- ACTIVITY
Begin your transcription at the line containing "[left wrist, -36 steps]" and continue it, word for word, to the final line below. Include only those lines and skip the pictures.

- DATASET CONTENT
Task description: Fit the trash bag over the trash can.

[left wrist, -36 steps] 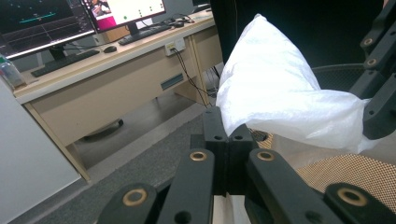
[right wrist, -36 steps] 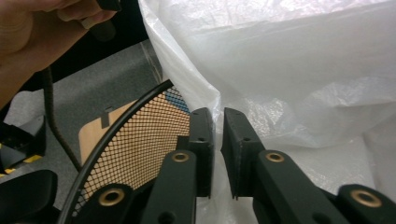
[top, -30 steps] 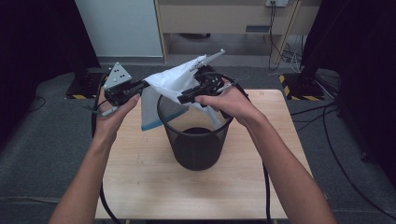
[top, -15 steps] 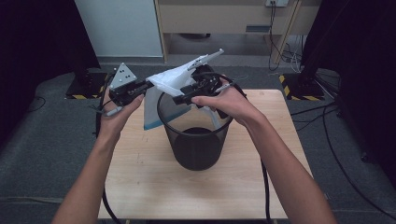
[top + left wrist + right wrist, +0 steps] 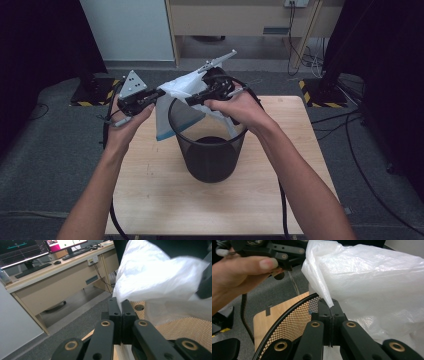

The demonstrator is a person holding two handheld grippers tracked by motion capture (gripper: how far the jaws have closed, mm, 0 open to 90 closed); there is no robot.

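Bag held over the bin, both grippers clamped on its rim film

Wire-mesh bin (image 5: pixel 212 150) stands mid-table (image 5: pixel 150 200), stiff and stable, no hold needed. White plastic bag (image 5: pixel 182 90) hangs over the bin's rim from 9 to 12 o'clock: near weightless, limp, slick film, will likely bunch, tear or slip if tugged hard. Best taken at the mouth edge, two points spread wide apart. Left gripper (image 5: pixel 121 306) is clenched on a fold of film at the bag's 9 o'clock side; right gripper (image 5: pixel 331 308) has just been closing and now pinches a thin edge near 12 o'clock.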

- EXERCISE ANSWER
[left wrist, -36 steps] 
[right wrist, -36 steps] 
[top, -30 steps] 
[top, -15 steps] 
[top + left wrist + right wrist, +0 steps] 

The demonstrator is a person holding two handheld grippers tracked by motion capture (gripper: how far the jaws have closed, mm, 0 open to 90 closed); there is no robot.

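Bag held over the bin, both grippers clamped on its rim film

Wire-mesh bin (image 5: pixel 212 150) stands mid-table (image 5: pixel 150 200), stiff and stable, no hold needed. White plastic bag (image 5: pixel 182 90) hangs over the bin's rim from 9 to 12 o'clock: near weightless, limp, slick film, will likely bunch, tear or slip if tugged hard. Best taken at the mouth edge, two points spread wide apart. Left gripper (image 5: pixel 121 306) is clenched on a fold of film at the bag's 9 o'clock side; right gripper (image 5: pixel 331 308) has just been closing and now pinches a thin edge near 12 o'clock.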

No further work is required for this exercise.